On a completely unrelated note, student teaching ended on April 29 (yes...the same day as THE ROYAL WEDDING...and, yes...I did allow the students to watch almost an hour of the highlights on www.cnn.com), and I don't think I was really prepared for it. I LOVE my kids but still did not realize how much it would hurt to leave them and my cooperating teacher. They all get me some very generous and nice gifts as well as write me letters which included, but were not limited to, the following hilarious phrases, completely penned by these third graders:

  • "You are now free to live your life and be free."
  • "I suggest when you go to Spain that you should take me."
  • "I like how you look when I look at your tropical eyes."
  • "Your eyes are yellow, blue, green, and hazel. They are tropical eyes and they are beautiful!"
  • "I like how you dress like a lawyer."
  • "You are my queen and I am your princess."
  • "You are tall and short at the same time."
  • "On the first day, the teacher showed you the attendance list. You called our names and said we said present when we were here or yes or no if we ate breakfast."
  • "I like to stand next to you because I am very persistent."
  • "Your new class needs to respect you like a teacher, not like a woman who is walking in the street."
Yes, I apparently have tropical eyes and am tall and short at the same time. There is clearly no better physical description of me.

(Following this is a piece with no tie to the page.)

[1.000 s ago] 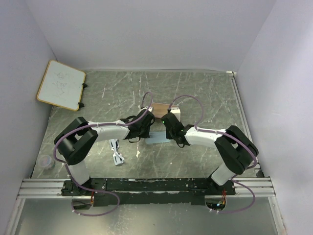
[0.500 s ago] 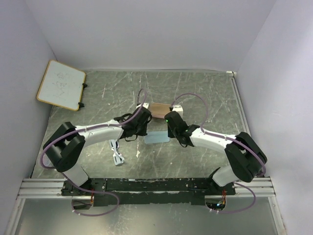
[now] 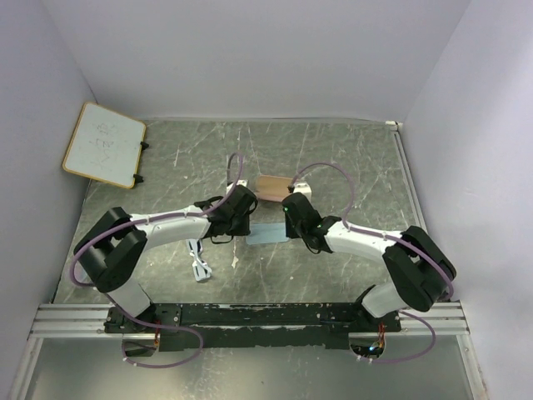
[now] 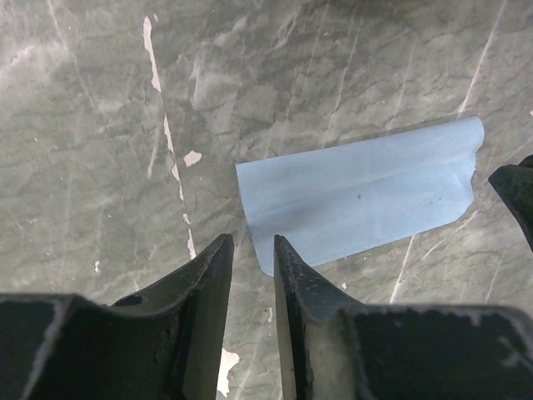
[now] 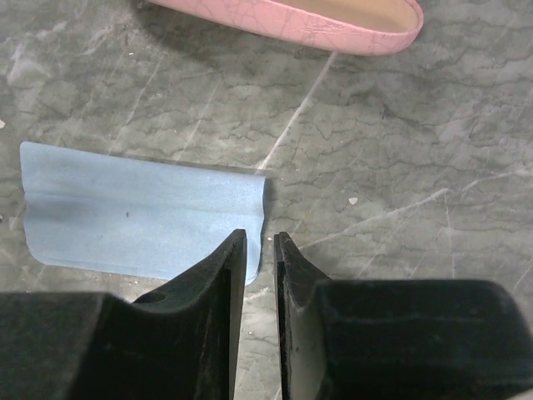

It's crazy how fast this past semester went and literally does feel like I was just walking into that school for the first time yesterday. Seriously Time, where did you go? I graduate next week??? It's all just unfathomable to me. I'm going to miss those kids so much because they were awesome and I could not have asked for a better experiences than the one I received in their classroom. But, I guess it's time for a new adventure and I guess that new adventure is supposed to start now.

Oh...and as for that ROYAL WEDDING ...Gina and I just loved every minute of it and are currently plotting our entrances into the royal family as we speak. (...cough..Prince Harry..cough..) Also, thank you katemiddletonforthewin for keeping my days full of royal laughs. Keep it classy Britain, I hope to see you soon.